### HOW TO COMPLETE THIS TASK
Output exactly the lines that run from the top of the entries to the line holding "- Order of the", including both of those lines.

### DATA PROVIDED

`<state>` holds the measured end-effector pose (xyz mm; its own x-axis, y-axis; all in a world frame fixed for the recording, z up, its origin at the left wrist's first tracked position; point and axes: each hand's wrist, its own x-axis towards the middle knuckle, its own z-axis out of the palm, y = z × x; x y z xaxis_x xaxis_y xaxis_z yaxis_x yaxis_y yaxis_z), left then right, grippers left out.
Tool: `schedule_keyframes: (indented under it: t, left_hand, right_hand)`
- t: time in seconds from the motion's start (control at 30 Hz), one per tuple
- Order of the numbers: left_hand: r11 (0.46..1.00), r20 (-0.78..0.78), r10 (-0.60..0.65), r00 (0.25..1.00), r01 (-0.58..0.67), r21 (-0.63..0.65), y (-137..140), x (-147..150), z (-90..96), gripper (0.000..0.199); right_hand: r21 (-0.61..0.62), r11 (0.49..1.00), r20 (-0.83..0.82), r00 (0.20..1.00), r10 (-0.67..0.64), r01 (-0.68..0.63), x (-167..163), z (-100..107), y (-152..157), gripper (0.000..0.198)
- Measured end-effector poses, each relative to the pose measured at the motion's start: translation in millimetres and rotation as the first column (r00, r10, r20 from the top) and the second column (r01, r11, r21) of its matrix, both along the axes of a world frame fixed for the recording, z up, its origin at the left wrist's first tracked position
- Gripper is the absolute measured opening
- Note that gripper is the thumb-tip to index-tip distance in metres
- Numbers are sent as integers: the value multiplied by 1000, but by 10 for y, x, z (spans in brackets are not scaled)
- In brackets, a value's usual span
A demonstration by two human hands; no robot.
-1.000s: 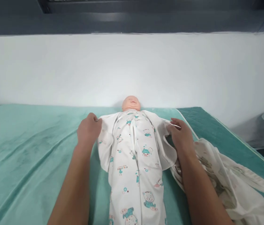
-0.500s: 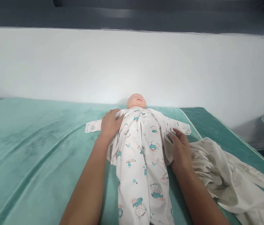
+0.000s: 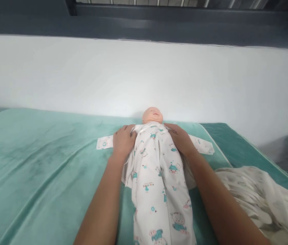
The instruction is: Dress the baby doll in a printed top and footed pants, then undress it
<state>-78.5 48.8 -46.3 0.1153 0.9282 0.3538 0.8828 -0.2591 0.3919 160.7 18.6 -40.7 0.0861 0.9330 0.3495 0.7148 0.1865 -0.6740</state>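
Observation:
A baby doll (image 3: 153,116) lies face up, its head toward the wall. White baby clothes (image 3: 156,177) printed with teal houses and animals lie over its body, the sleeves spread to both sides. My left hand (image 3: 124,141) rests on the left sleeve by the shoulder, thumb apart from the fingers. On the opposite shoulder lies my right hand (image 3: 181,139), its fingers stretched along the cloth and their tips partly hidden. Beyond each hand the end of a sleeve sticks out flat.
A teal plush blanket (image 3: 46,170) with folds spreads under the doll. A heap of white cloth (image 3: 258,194) lies at the right, beside my right forearm. Behind stands a white wall (image 3: 144,78), with a dark metal frame (image 3: 144,25) above it.
My right hand has let go of the cloth at the doll's side and moved up onto the shoulder. My left hand stays on its sleeve. The view has tilted up slightly.

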Motion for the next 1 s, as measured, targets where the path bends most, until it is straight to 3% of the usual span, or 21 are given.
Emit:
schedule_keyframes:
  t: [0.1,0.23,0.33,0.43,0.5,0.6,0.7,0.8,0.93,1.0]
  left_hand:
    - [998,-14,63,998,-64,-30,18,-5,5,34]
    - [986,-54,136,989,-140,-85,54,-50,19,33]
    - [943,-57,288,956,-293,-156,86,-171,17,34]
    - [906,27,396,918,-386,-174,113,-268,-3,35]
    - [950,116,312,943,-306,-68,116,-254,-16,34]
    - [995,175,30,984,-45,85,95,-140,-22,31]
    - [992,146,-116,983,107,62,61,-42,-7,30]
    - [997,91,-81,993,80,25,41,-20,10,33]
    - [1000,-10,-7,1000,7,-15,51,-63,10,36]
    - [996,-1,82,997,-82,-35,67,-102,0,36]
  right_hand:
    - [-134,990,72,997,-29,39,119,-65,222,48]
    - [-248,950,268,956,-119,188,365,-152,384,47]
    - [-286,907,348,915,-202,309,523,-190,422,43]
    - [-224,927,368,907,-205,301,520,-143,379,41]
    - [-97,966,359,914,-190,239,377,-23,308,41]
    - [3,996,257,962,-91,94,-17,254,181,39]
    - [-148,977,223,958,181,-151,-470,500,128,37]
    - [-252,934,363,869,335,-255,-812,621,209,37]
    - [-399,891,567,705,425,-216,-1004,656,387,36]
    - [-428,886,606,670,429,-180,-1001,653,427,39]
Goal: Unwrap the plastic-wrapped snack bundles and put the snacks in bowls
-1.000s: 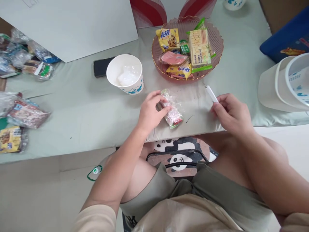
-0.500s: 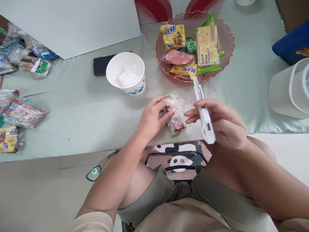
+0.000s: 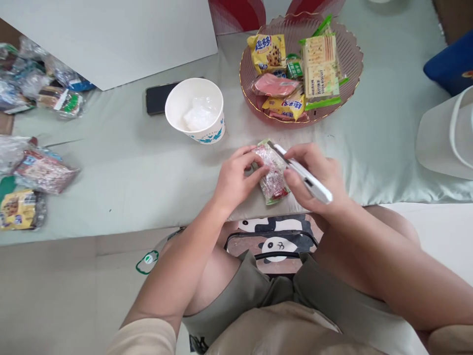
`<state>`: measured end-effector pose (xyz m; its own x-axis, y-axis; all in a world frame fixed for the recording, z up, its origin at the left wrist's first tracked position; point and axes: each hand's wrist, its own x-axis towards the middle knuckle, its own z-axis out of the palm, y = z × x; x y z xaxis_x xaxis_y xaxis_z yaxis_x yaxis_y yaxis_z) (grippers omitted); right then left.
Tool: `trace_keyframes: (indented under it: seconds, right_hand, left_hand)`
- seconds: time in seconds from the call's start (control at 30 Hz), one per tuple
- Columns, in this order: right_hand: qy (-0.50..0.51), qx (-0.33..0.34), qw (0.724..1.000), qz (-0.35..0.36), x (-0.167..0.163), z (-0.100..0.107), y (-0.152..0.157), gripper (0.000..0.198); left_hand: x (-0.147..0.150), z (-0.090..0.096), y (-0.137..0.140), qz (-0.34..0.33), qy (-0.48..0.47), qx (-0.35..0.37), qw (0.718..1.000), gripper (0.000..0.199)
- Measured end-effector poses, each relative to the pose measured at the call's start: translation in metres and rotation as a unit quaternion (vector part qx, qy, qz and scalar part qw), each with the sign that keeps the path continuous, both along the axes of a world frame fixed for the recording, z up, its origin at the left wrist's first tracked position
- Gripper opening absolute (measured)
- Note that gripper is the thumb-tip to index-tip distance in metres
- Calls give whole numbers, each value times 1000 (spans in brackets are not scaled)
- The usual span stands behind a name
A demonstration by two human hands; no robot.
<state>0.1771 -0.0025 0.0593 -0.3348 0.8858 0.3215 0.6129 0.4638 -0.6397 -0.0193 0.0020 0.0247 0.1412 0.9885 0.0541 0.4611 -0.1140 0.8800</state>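
Note:
My left hand (image 3: 240, 177) is closed on the left edge of a small plastic-wrapped snack packet (image 3: 273, 178) that lies on the table near its front edge. The packet has green ends, red marks and crinkled clear wrap. My right hand (image 3: 320, 175) grips a white utility knife (image 3: 312, 181) by its body. The knife slants up and to the left, with its blade end over the upper part of the packet. Whether the blade touches the wrap I cannot tell.
Behind the packet stands a pink gold-rimmed bowl (image 3: 357, 81) of wrapped snacks. A paper cup (image 3: 210, 134) with clear plastic in it stands left of the bowl, by a phone (image 3: 157, 100). Bagged snacks (image 3: 46, 170) lie at the left. A white bucket (image 3: 436, 138) is at the right.
My right hand has turned the utility knife from nearly upright to slanting left and brought its blade end over the packet. My left hand stays on the packet.

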Motion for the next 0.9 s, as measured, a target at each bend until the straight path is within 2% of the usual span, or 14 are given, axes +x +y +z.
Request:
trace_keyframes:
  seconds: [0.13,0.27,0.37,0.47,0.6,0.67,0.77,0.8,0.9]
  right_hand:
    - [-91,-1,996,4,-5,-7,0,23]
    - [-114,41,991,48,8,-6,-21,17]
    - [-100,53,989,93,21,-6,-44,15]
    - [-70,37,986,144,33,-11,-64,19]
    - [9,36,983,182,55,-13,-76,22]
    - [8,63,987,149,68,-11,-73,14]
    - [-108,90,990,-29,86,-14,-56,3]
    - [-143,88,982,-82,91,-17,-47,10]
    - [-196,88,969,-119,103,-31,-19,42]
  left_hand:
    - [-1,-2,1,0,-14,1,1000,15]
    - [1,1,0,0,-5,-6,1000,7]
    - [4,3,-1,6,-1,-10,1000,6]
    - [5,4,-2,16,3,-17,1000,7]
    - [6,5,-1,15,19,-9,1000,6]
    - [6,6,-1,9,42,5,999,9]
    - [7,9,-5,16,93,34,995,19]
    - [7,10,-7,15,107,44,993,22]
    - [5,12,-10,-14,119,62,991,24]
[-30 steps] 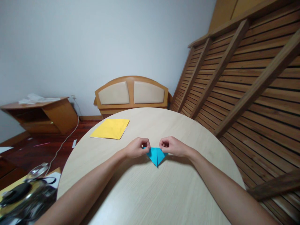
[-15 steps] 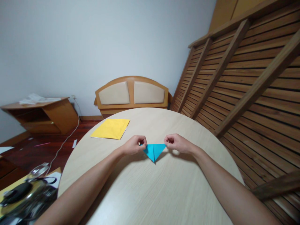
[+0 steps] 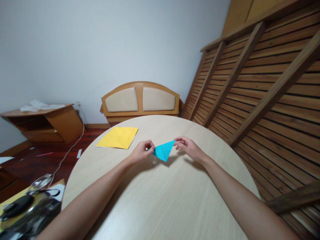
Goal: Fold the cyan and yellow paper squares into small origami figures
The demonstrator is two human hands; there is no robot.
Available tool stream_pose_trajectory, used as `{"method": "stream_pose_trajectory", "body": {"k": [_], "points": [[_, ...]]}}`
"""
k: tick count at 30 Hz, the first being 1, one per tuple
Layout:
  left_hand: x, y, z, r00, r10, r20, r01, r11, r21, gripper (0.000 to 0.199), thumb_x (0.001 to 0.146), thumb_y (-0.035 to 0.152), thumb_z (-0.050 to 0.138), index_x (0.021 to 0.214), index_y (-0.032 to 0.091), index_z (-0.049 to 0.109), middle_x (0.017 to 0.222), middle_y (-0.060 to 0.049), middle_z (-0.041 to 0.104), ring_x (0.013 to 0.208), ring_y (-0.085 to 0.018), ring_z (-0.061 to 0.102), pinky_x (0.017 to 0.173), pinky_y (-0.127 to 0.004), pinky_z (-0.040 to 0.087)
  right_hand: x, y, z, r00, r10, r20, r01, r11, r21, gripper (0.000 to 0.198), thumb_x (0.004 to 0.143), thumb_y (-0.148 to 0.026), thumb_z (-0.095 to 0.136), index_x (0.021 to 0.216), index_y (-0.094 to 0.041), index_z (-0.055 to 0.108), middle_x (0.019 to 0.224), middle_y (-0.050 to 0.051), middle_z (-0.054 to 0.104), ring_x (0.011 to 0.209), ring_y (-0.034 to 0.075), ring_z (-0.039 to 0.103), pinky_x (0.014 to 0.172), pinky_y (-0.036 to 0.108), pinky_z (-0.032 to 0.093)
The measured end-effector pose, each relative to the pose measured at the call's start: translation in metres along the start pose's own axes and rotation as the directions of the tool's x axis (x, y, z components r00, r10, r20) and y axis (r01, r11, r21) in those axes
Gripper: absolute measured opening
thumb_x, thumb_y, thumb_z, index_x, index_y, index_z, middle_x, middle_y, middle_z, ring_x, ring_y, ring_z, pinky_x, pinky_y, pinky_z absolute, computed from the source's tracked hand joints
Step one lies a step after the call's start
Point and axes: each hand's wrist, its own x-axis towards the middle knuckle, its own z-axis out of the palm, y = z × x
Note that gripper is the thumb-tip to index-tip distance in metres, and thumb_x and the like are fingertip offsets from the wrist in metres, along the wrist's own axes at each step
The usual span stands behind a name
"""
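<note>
A blue sheet of paper (image 3: pixel 163 150), folded into a triangle, is held a little above the round table (image 3: pixel 160 203). One point of it faces down toward me, and a crease line runs to that point. My left hand (image 3: pixel 143 151) pinches the paper's left corner between thumb and fingers. At the upper right corner is my right hand (image 3: pixel 188 147), its fingers loosely parted. Its fingertips are beside or just touching that corner; I cannot tell which.
Yellow paper (image 3: pixel 118 137) lies on the table's far left part. Behind the table stands a padded headboard (image 3: pixel 141 100). A slatted wooden frame (image 3: pixel 270 86) leans along the right. To the left are a low wooden cabinet (image 3: pixel 57 123) and, nearer, a cluttered surface with a dark object (image 3: pixel 18 206).
The blue paper has tilted, its right corner rising and its lower point lifting away from me. My right hand has loosened from a pinch, its fingers now parted. My left hand keeps its pinch.
</note>
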Motion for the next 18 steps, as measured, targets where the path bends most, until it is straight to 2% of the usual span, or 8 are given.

### RESULT FOR THIS EXERCISE
`<state>` holds the measured end-effector pose (xyz mm; its own x-axis, y-axis; all in a world frame fixed for the recording, z up, its origin at the left wrist's first tracked position; point and axes: each hand's wrist, its own x-axis towards the middle knuckle, its own z-axis out of the palm, y = z × x; x y z xaxis_x xaxis_y xaxis_z yaxis_x yaxis_y yaxis_z), left then right, grippers left out.
Tool: `schedule_keyframes: (indented under it: t, left_hand, right_hand)`
- t: time in seconds from the motion's start (control at 30 Hz), one per tuple
- Order of the numbers: left_hand: r11 (0.46..1.00), r20 (-0.78..0.78), r10 (-0.60..0.65), r00 (0.25..1.00), r01 (-0.58..0.67), r21 (-0.63..0.65), y (-137..140), x (-147..150), z (-90..96), gripper (0.000..0.199); right_hand: r21 (-0.61..0.62), r11 (0.49..1.00), r20 (-0.83..0.82), r00 (0.20..1.00), r10 (-0.67..0.64), r01 (-0.68..0.63), x (-167..163), z (-100..107), y (-152..157), gripper (0.000..0.198)

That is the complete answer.